### What the task requires
Every single record needs to be restated word for word.

### Records for the task
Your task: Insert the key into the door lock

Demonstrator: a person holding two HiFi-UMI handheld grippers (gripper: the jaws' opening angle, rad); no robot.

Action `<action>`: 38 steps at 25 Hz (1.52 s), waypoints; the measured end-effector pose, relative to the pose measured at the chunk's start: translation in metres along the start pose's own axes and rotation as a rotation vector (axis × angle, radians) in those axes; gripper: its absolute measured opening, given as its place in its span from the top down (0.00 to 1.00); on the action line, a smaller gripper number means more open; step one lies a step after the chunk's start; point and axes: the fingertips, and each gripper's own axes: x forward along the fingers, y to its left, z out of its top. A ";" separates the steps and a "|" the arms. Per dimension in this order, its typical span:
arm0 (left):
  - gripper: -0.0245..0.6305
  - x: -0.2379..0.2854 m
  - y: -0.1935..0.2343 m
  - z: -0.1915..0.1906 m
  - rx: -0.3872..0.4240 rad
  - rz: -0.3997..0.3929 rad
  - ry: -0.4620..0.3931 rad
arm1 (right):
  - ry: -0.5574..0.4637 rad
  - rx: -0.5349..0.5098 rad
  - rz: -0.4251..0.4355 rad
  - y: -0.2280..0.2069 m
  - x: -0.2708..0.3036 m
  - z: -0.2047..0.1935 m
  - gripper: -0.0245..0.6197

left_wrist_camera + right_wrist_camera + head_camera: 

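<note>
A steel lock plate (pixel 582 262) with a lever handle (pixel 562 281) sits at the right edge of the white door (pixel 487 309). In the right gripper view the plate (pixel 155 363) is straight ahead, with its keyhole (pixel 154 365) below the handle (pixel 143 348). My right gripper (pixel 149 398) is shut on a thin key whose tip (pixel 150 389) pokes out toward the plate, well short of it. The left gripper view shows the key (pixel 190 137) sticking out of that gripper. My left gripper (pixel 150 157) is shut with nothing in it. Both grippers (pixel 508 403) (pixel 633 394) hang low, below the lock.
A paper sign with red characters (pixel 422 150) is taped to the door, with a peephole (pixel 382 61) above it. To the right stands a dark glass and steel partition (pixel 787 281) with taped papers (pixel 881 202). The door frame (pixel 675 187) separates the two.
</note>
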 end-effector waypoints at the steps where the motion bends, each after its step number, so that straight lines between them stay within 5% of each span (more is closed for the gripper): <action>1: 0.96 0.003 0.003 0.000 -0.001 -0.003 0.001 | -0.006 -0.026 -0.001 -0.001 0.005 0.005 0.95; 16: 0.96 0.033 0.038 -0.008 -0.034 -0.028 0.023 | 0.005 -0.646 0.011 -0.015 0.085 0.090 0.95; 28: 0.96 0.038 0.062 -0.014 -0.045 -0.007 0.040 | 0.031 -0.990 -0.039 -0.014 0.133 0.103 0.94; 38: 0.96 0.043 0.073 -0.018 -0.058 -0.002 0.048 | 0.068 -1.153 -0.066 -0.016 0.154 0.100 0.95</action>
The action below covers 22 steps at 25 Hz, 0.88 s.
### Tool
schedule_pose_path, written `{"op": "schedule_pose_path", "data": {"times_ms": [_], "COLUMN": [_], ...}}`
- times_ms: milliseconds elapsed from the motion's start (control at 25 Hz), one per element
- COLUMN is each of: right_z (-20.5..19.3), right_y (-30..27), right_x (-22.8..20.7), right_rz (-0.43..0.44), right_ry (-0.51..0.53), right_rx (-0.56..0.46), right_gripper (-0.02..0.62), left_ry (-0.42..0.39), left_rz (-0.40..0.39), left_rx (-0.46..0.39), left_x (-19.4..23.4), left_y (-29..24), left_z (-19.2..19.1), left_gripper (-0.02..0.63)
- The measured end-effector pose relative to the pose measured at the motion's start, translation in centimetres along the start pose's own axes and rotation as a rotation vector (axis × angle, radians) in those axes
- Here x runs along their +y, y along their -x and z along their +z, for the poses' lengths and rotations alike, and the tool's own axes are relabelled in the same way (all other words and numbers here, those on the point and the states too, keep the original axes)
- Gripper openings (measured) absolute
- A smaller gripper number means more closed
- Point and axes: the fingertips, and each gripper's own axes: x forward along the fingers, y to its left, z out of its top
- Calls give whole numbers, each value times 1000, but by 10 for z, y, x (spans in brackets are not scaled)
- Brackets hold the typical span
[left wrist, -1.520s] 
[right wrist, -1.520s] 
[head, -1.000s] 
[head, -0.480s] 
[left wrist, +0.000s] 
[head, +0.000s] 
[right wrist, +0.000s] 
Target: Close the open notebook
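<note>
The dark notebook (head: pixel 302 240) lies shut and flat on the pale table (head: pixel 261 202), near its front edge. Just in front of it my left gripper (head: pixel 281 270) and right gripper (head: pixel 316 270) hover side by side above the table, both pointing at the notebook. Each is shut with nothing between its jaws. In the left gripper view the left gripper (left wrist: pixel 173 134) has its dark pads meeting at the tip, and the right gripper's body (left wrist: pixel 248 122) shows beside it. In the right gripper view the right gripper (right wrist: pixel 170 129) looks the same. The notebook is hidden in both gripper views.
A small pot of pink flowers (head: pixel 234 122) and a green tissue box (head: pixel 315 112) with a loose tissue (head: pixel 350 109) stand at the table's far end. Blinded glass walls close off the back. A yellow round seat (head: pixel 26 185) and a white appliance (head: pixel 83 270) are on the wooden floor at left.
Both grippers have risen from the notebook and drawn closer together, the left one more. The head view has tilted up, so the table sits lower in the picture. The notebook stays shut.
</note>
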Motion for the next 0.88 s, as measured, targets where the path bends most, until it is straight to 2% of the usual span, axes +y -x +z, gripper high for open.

### Worked solution
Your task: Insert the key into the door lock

Demonstrator: a person holding two HiFi-UMI handheld grippers (gripper: the jaws' opening angle, rad); no robot.

Action `<action>`: 38 steps at 25 Hz (1.52 s), waypoints; the measured end-effector pose, relative to the pose measured at the chunk's start: translation in metres along the start pose's own axes and rotation as a rotation vector (axis × angle, radians) in those axes; gripper: its absolute measured opening, given as its place in its span from the top down (0.00 to 1.00); on the action line, a smaller gripper number means more open; step one lies a step after the chunk's start; point and axes: the fingertips, and each gripper's own axes: x forward along the fingers, y to its left, z out of its top. A ";" separates the steps and a "|" the arms. Per dimension in this order, its typical span:
arm0 (left):
  - gripper: -0.0245..0.6305
  - x: -0.2379..0.2854 m
  - y: -0.1935..0.2343 m
  - z: -0.1915..0.1906 m
  - rx: -0.3872..0.4240 rad
  - rz: -0.3997..0.3929 rad
  - ry: -0.4620..0.3931 rad
arm1 (right):
  - ry: -0.5574..0.4637 rad
  - rx: -0.5349..0.5098 rad
  - rz: -0.4251..0.4355 rad
  - y: -0.2280..0.2069 m
  - x: -0.2708..0.3036 m
  - z: -0.2047..0.1935 m
  - gripper: -0.0245..0.6197

left_wrist_camera + right_wrist_camera + head_camera: 

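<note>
A steel lock plate (pixel 582 262) with a lever handle (pixel 562 281) sits at the right edge of the white door (pixel 487 309). In the right gripper view the plate (pixel 155 363) is straight ahead, with its keyhole (pixel 154 365) below the handle (pixel 143 348). My right gripper (pixel 149 398) is shut on a thin key whose tip (pixel 150 389) pokes out toward the plate, well short of it. The left gripper view shows the key (pixel 190 137) sticking out of that gripper. My left gripper (pixel 150 157) is shut with nothing in it. Both grippers (pixel 508 403) (pixel 633 394) hang low, below the lock.
A paper sign with red characters (pixel 422 150) is taped to the door, with a peephole (pixel 382 61) above it. To the right stands a dark glass and steel partition (pixel 787 281) with taped papers (pixel 881 202). The door frame (pixel 675 187) separates the two.
</note>
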 end-effector waypoints at the steps where the motion bends, each after its step number, so that straight lines between them stay within 5% of each span (more is closed for the gripper): <action>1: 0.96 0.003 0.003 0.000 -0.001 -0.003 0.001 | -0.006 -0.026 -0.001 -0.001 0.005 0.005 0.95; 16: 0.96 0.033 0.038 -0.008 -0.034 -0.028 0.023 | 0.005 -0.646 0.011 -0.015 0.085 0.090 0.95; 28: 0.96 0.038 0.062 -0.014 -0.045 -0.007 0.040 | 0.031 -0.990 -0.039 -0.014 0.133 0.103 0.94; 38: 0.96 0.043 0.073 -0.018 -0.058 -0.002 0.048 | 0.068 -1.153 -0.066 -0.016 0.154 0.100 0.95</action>
The action below covers 22 steps at 25 Hz, 0.88 s.
### Tool
schedule_pose_path, written `{"op": "schedule_pose_path", "data": {"times_ms": [_], "COLUMN": [_], ...}}`
- times_ms: milliseconds elapsed from the motion's start (control at 25 Hz), one per element
- COLUMN is each of: right_z (-20.5..19.3), right_y (-30..27), right_x (-22.8..20.7), right_rz (-0.43..0.44), right_ry (-0.51..0.53), right_rx (-0.56..0.46), right_gripper (-0.02..0.62), left_ry (-0.42..0.39), left_rz (-0.40..0.39), left_rx (-0.46..0.39), left_x (-19.4..23.4), left_y (-29..24), left_z (-19.2..19.1), left_gripper (-0.02..0.63)
- The measured end-effector pose relative to the pose measured at the motion's start, translation in centimetres along the start pose's own axes and rotation as a rotation vector (axis × angle, radians) in those axes
- Here x runs along their +y, y along their -x and z along their +z, for the poses' lengths and rotations alike, and the tool's own axes are relabelled in the same way (all other words and numbers here, those on the point and the states too, keep the original axes)
- Gripper openings (measured) absolute
- A smaller gripper number means more closed
- Point and axes: the fingertips, and each gripper's own axes: x forward along the fingers, y to its left, z out of its top
- Calls give whole numbers, each value times 1000, but by 10 for z, y, x (spans in brackets are not scaled)
- Brackets hold the typical span
[left wrist, -1.520s] 
[right wrist, -1.520s] 
[head, -1.000s] 
[head, -0.480s] 
[left wrist, +0.000s] 
[head, +0.000s] 
[right wrist, +0.000s] 
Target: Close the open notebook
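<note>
The dark notebook (head: pixel 302 240) lies shut and flat on the pale table (head: pixel 261 202), near its front edge. Just in front of it my left gripper (head: pixel 281 270) and right gripper (head: pixel 316 270) hover side by side above the table, both pointing at the notebook. Each is shut with nothing between its jaws. In the left gripper view the left gripper (left wrist: pixel 173 134) has its dark pads meeting at the tip, and the right gripper's body (left wrist: pixel 248 122) shows beside it. In the right gripper view the right gripper (right wrist: pixel 170 129) looks the same. The notebook is hidden in both gripper views.
A small pot of pink flowers (head: pixel 234 122) and a green tissue box (head: pixel 315 112) with a loose tissue (head: pixel 350 109) stand at the table's far end. Blinded glass walls close off the back. A yellow round seat (head: pixel 26 185) and a white appliance (head: pixel 83 270) are on the wooden floor at left.
Both grippers have risen from the notebook and drawn closer together, the left one more. The head view has tilted up, so the table sits lower in the picture. The notebook stays shut.
</note>
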Motion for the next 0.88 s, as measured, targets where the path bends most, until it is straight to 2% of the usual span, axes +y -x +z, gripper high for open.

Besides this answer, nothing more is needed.